A cette occasion nous ne pouvons nous empêcher d’insister sur ce qu’il y aurait d’erroné à vouloir admettre que la neutralisation des provinces savoisiennes en question n’aurait été stipulée qu’en faveur du Piémont et à titre onéreux pour la Suisse. Cette manière de voir est contraire à la marche historique de cette affaire au Congrès de Vienne. Nous avons déjà à ce sujet rappelé précédemment les ouvertures qui ont été faites par la délégation genevoise au commencement de février 1815, ainsi antérieurement à la note bien connue de M. de Saint-Marsan.2 Ce qu’il y a d’erroné dans cette manière de voir ressort plus clairement encore d’un mémoire qui a été présenté le 24 octobre 1814 par M. Guillaume de Humboldt3, membre du Comité pour les affaires suisses, et dont nous vous ferons parvenir prochainement plusieurs exemplaires. Dans cet important document on reconnaît clairement que la concession d’une bonne frontière militaire à la Suisse serait aussi bien dans l’intérêt général de l’Europe que dans celui de la Confédération. La frontière la plus convenable est désignée dans ce mémoire comme suit: le cours de la Valserine jusqu’au Rhône, le Rhône jusqu’au Fier; le cours de cette rivière encaissée en remontant jusqu’à sa source au Mont Charvin et enfin les hautes cimes de la chaîne qui borne le Faucigny jusqu’au Valais. La Suisse acquerrait par là une frontière impénétrable et en retour elle serait chargée de la garde des passages du Grand-Saint-Bernard et du Simplon, les plus importants de tous, et à la sûreté desquels on aurait pourvu le mieux possible en la confiant au pays qui y a le plus d’intérêt. Dans cet exposé historique remarquable, il est déclaré en outre que, sans une bonne frontière, Genève compromettrait et exposerait le reste de la Suisse au lieu de le fortifier et on perdrait tous les avantages que la position de Genève comme clef des passages en Italie peut assurer dans l’avenir pour le maintien de la paix en Europe.

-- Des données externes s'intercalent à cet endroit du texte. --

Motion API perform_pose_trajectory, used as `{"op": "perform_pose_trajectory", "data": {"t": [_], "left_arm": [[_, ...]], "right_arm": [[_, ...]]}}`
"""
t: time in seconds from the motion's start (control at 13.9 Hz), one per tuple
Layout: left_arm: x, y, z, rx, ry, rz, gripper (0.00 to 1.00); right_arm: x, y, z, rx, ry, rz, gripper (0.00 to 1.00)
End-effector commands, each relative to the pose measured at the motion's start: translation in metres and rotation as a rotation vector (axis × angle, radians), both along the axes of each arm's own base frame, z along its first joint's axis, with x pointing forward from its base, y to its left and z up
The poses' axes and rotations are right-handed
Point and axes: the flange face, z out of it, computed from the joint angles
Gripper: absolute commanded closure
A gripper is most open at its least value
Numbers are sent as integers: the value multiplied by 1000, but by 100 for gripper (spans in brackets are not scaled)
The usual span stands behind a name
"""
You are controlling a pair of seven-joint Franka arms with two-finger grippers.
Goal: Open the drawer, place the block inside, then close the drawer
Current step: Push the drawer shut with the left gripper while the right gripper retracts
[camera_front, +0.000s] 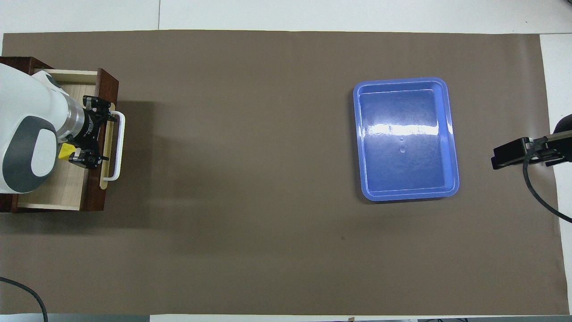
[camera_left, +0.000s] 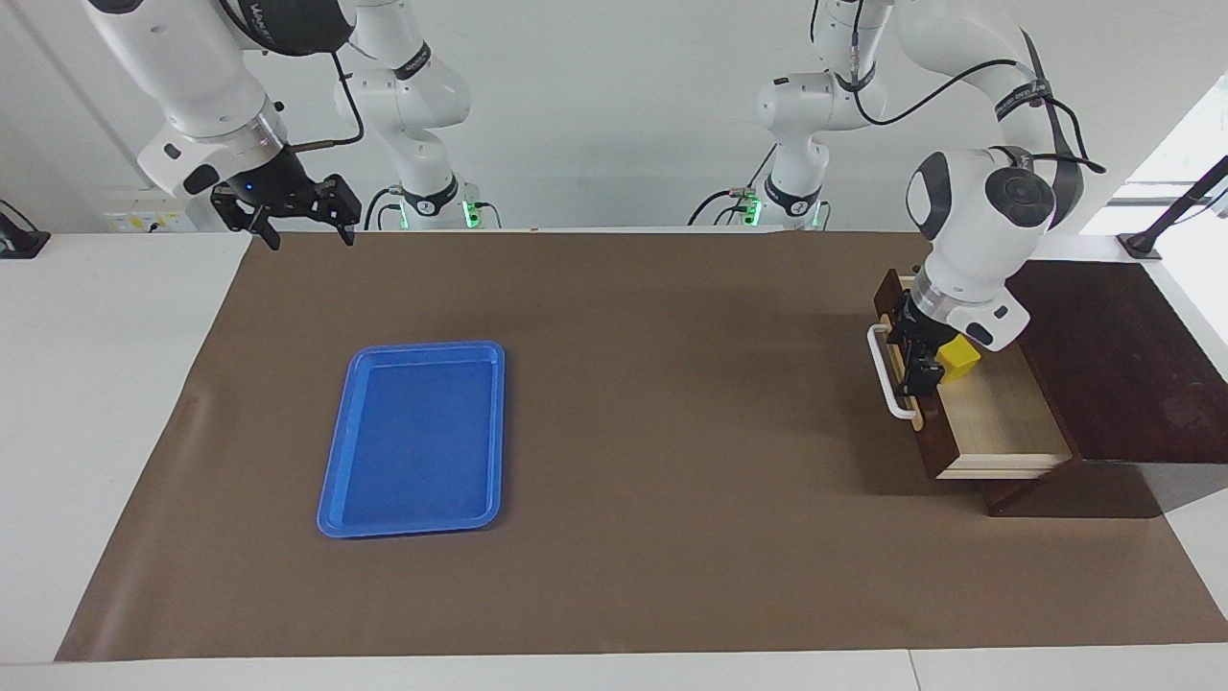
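Drawer (camera_left: 998,422): dark brown wood, pulled open out of the dark wooden box (camera_left: 1122,365) at the left arm's end of the table; pale light-wood floor showed; white bar handle (camera_left: 885,374) on a tan strip faced the middle of the table
Block (camera_left: 959,358): small yellow cube, inside the open drawer, in the part of it nearer the robots and close to the drawer front; in the overhead view only a yellow corner showed beside the wrist (camera_front: 66,151)
Left gripper (camera_left: 919,360): down in the drawer, between the block and the drawer front, just inside the handle; block sat right against the gripper body, could not tell if touching; fingers looked spread apart in the overhead view (camera_front: 93,133), nothing between them
Right gripper (camera_left: 302,226): raised over the table edge nearest the robots at the right arm's end, arm waiting; fingers wide apart, holding nothing; in the overhead view only part of the hand showed (camera_front: 520,153)
Blue tray (camera_left: 336,480): flat blue plastic, on the mat toward the right arm's end, well apart from the drawer and both grippers
Brown mat (camera_left: 672,403): covered most of the white table (camera_left: 96,403), box stood at its end
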Motion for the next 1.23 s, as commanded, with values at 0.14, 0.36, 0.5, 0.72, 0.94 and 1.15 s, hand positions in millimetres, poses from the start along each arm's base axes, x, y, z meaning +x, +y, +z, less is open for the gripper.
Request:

En présence de ce fait, tout juge impartial devra convenir que la concession d’une bonne frontière militaire à la Suisse a déjà en 1814 été reconnue comme étant dans l’intérêt de l’Europe elle-même et que la neutralisation des provinces savoisiennes en question a été à proprement parler stipulée aussi bien dans cet intérêt général que dans l’intérêt particulier de la Suisse. Il est donc conforme à la position de la Confédération de repousser toute proposition contraire à la réalisation de ce but principal, et de réserver son bon droit. Il doit importer aux hautes Puissances de maintenir leurs stipulations arrêtées à un point de vue supérieur et de protéger la Suisse dans ses droits bien acquis. Nous vous invitons à déclarer par écrit, et dans le sens de la présente note, au cabinet près lequel vous êtes accrédité, que et pourquoi la Suisse ne saurait accepter les dernières offres de la France, qu’elle doit maintenir son programme et ne peut que renouveler l’expression du vœu que la Conférence ne tarde pas à se réunir pour résoudre dans le sens des traités une question qui est d’un intérêt européen général.